* **EXERCISE DESCRIPTION**: Go through the entries below and collect each line with the string "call" in it.

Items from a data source

::::

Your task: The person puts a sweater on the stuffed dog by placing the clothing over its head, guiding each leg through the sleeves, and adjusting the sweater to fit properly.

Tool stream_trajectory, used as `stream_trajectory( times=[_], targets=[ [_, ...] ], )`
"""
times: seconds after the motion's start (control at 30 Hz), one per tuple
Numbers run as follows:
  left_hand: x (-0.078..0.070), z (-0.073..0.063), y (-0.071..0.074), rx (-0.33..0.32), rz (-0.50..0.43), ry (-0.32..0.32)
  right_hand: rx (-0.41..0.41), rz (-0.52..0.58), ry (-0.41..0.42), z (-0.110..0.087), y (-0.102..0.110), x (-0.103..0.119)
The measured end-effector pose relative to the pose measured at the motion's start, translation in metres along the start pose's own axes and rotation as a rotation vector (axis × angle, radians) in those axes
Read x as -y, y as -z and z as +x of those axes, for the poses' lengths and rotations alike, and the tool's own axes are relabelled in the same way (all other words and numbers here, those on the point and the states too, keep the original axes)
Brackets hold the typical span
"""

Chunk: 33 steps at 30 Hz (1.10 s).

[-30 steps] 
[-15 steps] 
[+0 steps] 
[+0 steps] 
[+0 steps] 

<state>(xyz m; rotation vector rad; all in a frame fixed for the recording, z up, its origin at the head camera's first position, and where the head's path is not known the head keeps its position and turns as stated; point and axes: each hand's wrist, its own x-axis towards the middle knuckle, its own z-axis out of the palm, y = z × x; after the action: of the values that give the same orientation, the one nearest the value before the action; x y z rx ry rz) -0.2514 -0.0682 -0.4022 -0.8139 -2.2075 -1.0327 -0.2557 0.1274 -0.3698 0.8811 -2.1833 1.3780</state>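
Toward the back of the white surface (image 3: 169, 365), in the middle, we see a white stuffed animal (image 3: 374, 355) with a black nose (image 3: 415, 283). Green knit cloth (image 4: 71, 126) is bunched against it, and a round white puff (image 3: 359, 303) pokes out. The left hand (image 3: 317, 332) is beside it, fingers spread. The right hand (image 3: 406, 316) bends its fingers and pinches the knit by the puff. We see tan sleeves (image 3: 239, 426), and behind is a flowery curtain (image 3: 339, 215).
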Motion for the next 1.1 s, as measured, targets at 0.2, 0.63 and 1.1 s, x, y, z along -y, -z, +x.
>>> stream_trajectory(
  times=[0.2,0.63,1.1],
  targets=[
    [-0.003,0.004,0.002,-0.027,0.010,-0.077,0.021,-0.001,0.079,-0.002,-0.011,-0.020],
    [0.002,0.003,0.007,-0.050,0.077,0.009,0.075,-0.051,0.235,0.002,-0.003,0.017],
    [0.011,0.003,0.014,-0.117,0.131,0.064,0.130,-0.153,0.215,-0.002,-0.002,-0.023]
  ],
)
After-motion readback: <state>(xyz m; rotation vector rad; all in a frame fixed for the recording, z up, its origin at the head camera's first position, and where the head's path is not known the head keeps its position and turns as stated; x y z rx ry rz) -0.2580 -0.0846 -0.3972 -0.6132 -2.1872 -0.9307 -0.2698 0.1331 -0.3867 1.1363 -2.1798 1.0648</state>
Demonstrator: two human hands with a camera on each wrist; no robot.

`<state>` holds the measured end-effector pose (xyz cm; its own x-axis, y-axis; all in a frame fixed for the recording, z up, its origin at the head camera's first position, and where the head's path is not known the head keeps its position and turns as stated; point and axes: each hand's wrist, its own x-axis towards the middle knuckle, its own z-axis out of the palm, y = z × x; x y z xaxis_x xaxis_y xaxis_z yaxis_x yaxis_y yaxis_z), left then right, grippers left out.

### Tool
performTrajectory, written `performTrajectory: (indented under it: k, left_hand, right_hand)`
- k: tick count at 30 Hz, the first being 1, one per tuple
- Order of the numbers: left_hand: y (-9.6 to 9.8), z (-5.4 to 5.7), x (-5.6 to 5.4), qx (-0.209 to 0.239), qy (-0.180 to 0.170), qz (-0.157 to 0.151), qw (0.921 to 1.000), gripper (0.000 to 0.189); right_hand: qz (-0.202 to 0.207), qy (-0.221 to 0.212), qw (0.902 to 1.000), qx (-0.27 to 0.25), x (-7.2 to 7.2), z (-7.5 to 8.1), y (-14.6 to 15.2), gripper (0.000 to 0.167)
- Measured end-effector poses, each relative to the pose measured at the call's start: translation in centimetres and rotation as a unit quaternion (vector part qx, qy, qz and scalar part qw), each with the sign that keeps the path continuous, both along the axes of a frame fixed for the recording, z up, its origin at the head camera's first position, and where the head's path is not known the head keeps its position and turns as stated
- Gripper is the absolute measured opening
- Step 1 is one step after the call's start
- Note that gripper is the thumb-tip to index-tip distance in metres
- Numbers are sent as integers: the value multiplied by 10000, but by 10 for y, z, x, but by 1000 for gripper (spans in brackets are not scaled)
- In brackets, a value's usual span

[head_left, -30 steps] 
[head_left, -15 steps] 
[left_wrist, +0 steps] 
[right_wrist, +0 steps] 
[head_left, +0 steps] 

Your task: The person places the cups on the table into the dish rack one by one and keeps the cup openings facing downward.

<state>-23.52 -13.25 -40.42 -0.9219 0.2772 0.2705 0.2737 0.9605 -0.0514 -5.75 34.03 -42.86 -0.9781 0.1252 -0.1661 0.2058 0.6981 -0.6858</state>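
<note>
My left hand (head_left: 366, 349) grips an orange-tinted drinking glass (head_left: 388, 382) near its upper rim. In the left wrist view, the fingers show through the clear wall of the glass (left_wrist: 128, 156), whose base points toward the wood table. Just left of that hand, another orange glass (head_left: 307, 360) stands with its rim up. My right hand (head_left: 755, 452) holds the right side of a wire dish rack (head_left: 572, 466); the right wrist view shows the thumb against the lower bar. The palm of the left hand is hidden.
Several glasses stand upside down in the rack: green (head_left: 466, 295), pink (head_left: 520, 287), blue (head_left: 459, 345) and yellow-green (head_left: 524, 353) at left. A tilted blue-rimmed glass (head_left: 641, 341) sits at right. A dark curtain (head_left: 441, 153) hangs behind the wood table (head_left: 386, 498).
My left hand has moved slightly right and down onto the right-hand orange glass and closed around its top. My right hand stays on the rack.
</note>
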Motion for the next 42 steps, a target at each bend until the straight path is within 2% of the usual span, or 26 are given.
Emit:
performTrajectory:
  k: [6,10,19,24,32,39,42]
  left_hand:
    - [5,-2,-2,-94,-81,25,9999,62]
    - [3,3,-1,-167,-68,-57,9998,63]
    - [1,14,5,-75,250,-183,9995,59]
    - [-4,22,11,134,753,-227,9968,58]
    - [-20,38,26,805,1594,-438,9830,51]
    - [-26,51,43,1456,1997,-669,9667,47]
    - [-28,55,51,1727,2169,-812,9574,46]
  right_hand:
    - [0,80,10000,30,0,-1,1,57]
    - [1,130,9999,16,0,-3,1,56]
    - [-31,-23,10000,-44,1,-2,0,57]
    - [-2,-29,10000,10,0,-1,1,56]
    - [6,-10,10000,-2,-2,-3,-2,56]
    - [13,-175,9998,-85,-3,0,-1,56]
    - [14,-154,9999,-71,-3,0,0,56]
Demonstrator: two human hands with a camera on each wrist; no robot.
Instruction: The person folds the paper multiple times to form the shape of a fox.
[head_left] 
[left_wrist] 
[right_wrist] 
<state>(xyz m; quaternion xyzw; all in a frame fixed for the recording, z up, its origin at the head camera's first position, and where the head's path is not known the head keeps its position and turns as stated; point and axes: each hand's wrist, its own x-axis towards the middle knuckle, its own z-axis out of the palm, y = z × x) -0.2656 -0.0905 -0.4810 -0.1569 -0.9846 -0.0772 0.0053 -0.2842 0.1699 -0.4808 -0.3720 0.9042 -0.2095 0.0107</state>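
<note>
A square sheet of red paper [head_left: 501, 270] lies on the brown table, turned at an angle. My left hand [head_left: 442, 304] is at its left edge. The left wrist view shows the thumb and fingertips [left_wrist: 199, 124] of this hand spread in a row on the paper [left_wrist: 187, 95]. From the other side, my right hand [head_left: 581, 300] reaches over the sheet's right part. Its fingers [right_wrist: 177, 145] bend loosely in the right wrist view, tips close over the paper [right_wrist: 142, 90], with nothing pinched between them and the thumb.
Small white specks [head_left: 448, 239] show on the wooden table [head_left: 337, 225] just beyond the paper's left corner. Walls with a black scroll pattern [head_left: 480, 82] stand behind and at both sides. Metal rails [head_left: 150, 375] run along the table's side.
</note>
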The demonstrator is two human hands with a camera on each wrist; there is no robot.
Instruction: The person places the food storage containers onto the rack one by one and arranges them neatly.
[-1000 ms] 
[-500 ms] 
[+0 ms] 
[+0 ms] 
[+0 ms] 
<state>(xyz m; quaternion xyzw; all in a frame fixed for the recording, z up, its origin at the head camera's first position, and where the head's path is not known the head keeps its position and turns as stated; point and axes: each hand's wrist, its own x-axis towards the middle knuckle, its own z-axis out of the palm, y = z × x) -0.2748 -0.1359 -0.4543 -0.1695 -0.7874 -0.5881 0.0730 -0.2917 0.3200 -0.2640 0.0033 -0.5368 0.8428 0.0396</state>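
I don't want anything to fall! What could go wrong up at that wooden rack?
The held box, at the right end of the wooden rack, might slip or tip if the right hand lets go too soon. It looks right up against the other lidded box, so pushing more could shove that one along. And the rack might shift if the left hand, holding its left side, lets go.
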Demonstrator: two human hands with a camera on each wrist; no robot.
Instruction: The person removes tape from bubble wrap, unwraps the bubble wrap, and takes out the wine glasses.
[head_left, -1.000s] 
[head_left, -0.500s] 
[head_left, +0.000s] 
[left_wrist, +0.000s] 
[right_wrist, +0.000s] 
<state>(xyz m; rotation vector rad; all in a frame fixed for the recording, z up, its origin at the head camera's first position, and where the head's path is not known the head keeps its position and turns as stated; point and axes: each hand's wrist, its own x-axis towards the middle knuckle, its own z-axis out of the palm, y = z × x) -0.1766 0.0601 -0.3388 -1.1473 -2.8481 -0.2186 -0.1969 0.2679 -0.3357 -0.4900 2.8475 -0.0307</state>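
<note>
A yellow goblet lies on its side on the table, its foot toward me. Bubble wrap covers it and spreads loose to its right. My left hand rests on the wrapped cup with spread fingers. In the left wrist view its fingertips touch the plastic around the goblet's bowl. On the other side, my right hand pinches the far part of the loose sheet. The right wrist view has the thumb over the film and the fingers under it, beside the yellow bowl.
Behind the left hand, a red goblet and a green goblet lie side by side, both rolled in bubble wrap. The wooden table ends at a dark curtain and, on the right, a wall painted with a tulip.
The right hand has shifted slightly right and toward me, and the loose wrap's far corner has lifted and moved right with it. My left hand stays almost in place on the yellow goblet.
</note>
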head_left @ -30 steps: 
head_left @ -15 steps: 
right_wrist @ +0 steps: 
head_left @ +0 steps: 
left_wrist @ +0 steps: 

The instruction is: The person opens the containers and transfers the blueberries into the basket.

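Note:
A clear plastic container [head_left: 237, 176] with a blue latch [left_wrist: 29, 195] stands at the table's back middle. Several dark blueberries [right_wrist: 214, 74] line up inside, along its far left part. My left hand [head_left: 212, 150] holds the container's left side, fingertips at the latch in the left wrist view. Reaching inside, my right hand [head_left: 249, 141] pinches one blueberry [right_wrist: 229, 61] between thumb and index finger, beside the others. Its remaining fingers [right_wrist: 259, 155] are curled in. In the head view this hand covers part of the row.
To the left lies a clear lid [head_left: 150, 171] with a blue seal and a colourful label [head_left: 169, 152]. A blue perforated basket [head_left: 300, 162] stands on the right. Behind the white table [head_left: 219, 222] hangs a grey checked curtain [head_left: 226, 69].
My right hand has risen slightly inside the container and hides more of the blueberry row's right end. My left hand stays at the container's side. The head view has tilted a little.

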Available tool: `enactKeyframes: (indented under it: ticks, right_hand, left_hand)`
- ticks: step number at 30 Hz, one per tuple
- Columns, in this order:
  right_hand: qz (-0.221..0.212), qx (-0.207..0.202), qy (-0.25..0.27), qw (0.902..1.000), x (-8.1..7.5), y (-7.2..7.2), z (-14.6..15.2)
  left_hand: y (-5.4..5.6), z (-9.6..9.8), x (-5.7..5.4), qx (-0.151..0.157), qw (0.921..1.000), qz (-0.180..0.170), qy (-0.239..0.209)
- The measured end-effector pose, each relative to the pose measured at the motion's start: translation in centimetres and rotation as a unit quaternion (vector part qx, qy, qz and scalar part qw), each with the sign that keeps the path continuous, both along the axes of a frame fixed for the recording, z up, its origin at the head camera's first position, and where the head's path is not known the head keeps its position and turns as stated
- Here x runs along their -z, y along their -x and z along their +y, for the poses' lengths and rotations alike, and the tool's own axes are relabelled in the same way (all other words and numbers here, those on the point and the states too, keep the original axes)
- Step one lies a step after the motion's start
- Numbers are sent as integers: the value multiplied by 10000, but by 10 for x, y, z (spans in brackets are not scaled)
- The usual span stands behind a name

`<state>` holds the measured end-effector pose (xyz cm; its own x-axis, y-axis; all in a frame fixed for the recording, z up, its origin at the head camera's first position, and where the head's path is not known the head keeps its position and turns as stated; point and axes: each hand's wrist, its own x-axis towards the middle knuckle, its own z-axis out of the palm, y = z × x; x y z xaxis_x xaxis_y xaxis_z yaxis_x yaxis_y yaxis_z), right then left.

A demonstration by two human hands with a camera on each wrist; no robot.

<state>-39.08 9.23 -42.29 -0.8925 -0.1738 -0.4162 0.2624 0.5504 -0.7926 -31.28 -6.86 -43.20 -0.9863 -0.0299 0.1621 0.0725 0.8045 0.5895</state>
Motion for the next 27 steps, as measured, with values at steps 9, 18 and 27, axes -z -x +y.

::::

* **EXPECTED OUTPUT**:
- Measured end-effector poses, each relative to the pose measured at the call's start: translation in centimetres and rotation as a unit quaternion (vector part qx, qy, qz and scalar part qw), each with the sign that keeps the path continuous, both along the axes of a frame fixed for the recording, z up, its origin at the head camera's first position, and where the head's path is not known the head keeps its position and turns as stated
- Step 1 is one step after the call's start

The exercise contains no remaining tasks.